==== GIVEN DATA ====

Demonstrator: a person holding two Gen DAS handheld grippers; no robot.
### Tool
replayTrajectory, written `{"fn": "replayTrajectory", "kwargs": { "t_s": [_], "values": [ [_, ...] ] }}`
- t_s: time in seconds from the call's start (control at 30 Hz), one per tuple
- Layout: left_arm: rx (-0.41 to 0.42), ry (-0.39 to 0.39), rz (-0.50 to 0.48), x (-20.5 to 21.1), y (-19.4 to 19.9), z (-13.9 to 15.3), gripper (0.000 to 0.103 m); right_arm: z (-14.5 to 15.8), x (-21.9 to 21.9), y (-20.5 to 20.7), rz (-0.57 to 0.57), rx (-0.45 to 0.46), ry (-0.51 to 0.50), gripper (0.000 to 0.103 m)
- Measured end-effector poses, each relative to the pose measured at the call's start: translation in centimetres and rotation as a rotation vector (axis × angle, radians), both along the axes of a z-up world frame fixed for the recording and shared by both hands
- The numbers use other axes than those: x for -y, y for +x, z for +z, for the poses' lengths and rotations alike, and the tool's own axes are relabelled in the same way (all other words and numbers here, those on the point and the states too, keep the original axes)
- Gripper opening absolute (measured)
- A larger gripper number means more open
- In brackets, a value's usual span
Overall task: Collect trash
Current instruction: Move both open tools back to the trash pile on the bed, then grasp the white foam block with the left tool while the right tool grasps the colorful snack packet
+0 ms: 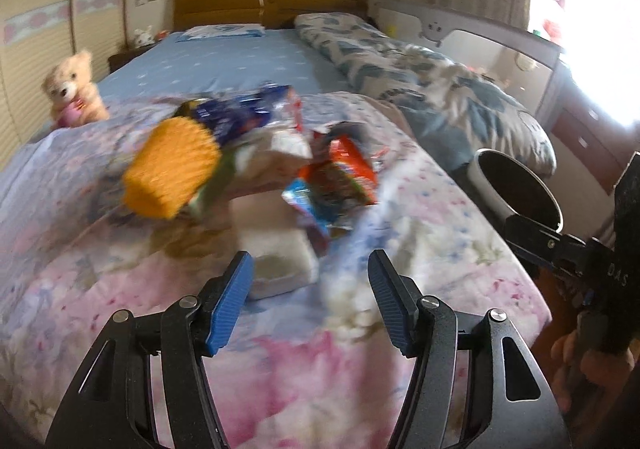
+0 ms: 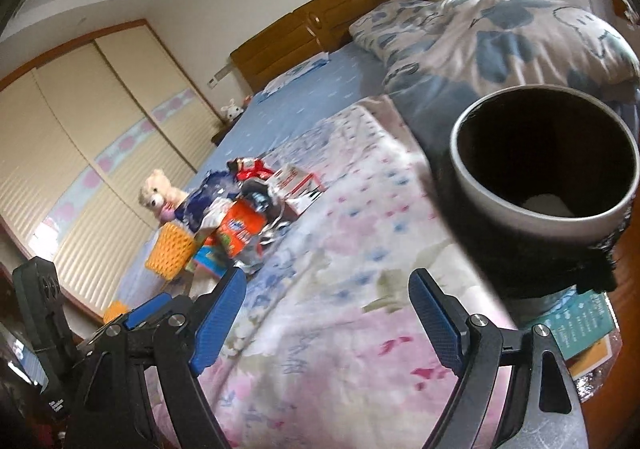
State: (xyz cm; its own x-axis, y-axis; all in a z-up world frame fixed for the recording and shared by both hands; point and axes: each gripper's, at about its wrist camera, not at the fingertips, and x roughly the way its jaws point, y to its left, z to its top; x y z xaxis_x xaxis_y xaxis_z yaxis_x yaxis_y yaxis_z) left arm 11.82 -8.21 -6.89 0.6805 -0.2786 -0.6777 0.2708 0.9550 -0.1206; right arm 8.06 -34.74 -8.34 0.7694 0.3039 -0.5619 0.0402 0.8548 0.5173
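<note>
Centrally on the floral bedspread lies the trash pile: crumpled snack wrappers, an orange packet, a blue packet, a white carton and an orange mesh basket leaning against the pile's left side. All places below are given relative to this pile.

View differences:
- Left wrist view: the pile fills the centre, blurred. The white carton is its nearest part, just ahead of the blue pads. The bin stands to the pile's right, off the bed's edge, with the right gripper's body in front of it.
- Right wrist view: the pile sits well to the left and farther off. The bin is close and large, its dark interior visible with a pale object at the bottom. Only this view shows printed paper under the bin.

Left gripper: jaws part-way apart, nothing between the pads, nothing touched. The pile lies directly ahead, near the fingertips.

Right gripper: jaws wide apart, empty; only bedspread shows between them. The pile lies ahead and to the left, well apart; the bin lies just right of the right finger.

Beyond the pile: a teddy bear behind and to the left, a blue sheet and wooden headboard behind, a patterned duvet to the right.
</note>
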Motion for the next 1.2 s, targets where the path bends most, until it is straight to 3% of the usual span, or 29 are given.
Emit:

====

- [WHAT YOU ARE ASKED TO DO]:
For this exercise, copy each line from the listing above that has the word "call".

- [ANSWER TO THE EXERCISE]:
- t_s: time in seconds from the call's start (control at 30 Hz), one per tuple
- Measured end-effector poses, each relative to the pose measured at the call's start: translation in centimetres and rotation as a rotation vector (axis × angle, radians), both along the axes of a z-up world frame fixed for the recording and shared by both hands

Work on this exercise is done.